鎌倉生活 2010年3月10日号 1ページ  
 

 2人展が30人展に 

  「最初は私と阿曽沼さんとの2人展の予定だったんです」
 と語るのは、今回の「猫展」を立ち上げた徳富直子さん。それが「あれよあれよという間に」30名のアーチストによる一大イベントに発展していった。「猫がとりもつ縁というか、猫つながりですね」と笑う。
 2人展とは徳富さんと阿曽沼一司さん。徳富さんは石と和紙による創作人形作家。固い石に和紙をちぎり絵のように貼り合わせはんわりとした作品に仕上げる。昨年2月、鎌倉古陶美術館で個展を開いた。片や阿曽沼さんは石猫作家。テレビ朝日の「徹子の部屋」にも登場している。ある日、阿曽沼さんが教えるカルチャーセンターの生徒から、徳富さんの作品がとても良かったという話を聞き、すぐに電話。

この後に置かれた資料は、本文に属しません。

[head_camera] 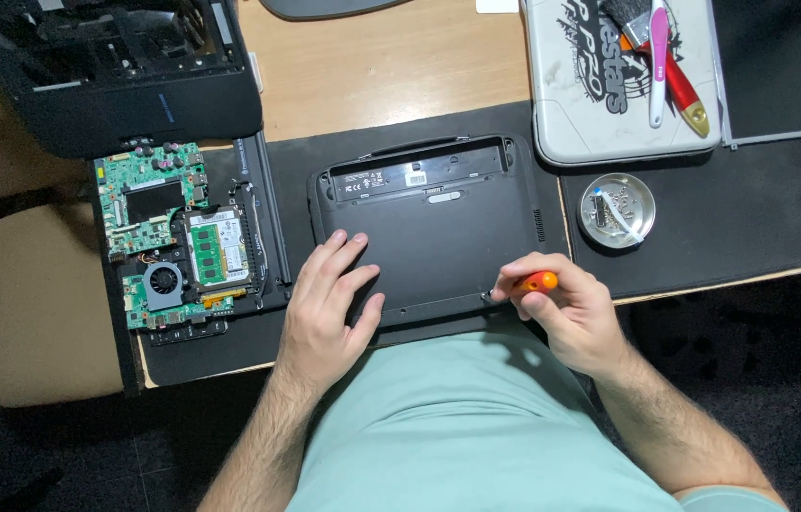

会って話すと意気投合、2人展をやろうということになった。しかし、猫好き作家は多い。それならグループ展にしよう。この話を聞いた鎌倉古陶美術館副館長の長谷川幹晃さんも、大の猫好きだ。「全館使ってやりましょう」ということになった。ネットで参加者を募ると全国から応募者が相次ぐ。
これが2人展から別人展へと発展した「あれよあれよ」の顛末というわけ。

 熱の入った作品300点超 

  テーマは「猫のかわいらしさ+アートとしての質の高さ」。参加するアーティストのジャンルも多彩だ。油絵・水彩・リトグラフ・ドローイング・版画などの絵画から、石塑・陶器・石・樹脂・布などの人形や立体作品、さらに切り絵、ミニチュアシルバー、彫金、有線七宝、タツセル等々、さまざまな猫作品が、美術館のあちこちに登場することになる。
 当然ながら、作品づくりにも熱が入る。「当初は気軽に考えていたが、今までで一番力を入れている」という阿曽沼さんは、海の石だけで作品を仕上げる「海猫」に挑戦。それも13匹、どれも原寸大というのだから大変だ。しかも13匹のほとんどはお世話になった人の猫がモデル。例えば、捨て猫だった徳富さんの愛猫つらら″や、長谷川さんのアカメ″などで、「皆さんにプレゼントするつもり」とか。
 徳富さんは猫100ボーズに挑戦中で、石塑、粘土、和紙でつくった愛らしいボーズの猫を出品する。
 沖縄から参加する徳尾聡さんは、琉球焼による猫を出品。相模原出身なのに沖縄に魅せられ、大学卒業後渡沖、読谷村で修行。今は独立し、うるま市で十九三窯″を開窯し、琉球焼のシーサーや仏像、陶器等を制作。
「サイトで猫展を知りすぐに応募しました。猫も好きだし鎌倉も好きなんです」と徳尾さん。小物を入れると20〜30点の出品になるのではと、こちらも制作に汗を流す。
 「出品作品は全体で300点を超えるのでは」と徳富さん。

 全館あげての描屋敷″ 

  会場となる鎌倉古陶美術館は、福井や横浜から幕末の豪農の家屋を三棟分移築し建築されたもので、荘厳感が漂う。もともと焼物の美術館で、通常、個展に使われるのはギャラリーの一室だが、今回は、「常設展示場も含め、すべて開放します。猫屋敷、猫御殿になるかもしれませんね」と長谷川さんも笑うが、同館にとっても初めての試み。会期も約1ケ月間、幟も揚げてムードを盛り上げる計画。さらに、横須賀線を挟んだ旧鎌倉街道沿いで経営する陶器販売・お食事処「かまくら陶芸館」も協賛し、陶器の猫製品をずらり並べるそうだ。

 さまざまなイベントも 

  また会期中は、作家作品が当たるくじびきや、お子様向け「アート体験教室」(やさしい猫小物づくり)/5月2日(日)13時〜15時、無料。先着10名 要予約。阿曽沼一司さんの「石猫教室」/5月3日(月)13時〜16時(要予約)、蝉丸さんの「絵付け体験教室」/土・日・祝日11時〜15時(予定)、出展作家による「かわいい猫小物教室」(4月28日〜5月5日13時〜15時。詳細は問合せを)といった楽しいイベントも用意されている。
 入館料も通常より安くし、大人300円、中高生200円、小人100円に。
 「猫いっぱいの夢の世界にしたい」(徳富さん)。
 「どれも芸術性の高い作品。できたら恒例化し、街のイベントになっていければいいですね」(長谷川さん)。
 のどかな春の一日、まねき猫に誘われて、猫展めぐりも楽しいのでは。